** ABOUT THIS TASK **
Your copy should hold only the lines from the one with "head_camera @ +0" to the one with "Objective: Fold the", both included, each exactly as it stands below, with no pictures.
___
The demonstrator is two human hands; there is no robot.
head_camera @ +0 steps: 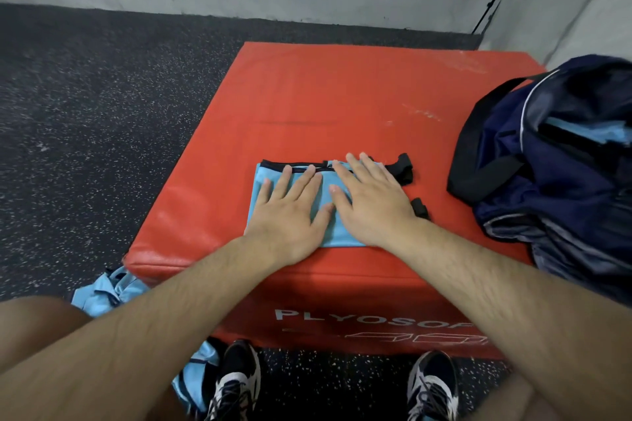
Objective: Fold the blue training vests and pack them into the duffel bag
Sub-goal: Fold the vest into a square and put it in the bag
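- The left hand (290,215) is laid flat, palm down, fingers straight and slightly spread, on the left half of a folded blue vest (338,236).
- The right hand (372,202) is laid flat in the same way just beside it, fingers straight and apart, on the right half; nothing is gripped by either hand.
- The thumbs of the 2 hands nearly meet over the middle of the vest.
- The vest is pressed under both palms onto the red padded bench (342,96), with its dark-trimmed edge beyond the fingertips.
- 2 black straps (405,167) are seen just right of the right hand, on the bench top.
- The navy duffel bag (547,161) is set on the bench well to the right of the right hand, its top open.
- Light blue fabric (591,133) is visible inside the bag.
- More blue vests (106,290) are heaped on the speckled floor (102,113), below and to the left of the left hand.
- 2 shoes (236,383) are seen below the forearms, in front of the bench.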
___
** RESULT OF THIS TASK **
head_camera @ +0 steps: 
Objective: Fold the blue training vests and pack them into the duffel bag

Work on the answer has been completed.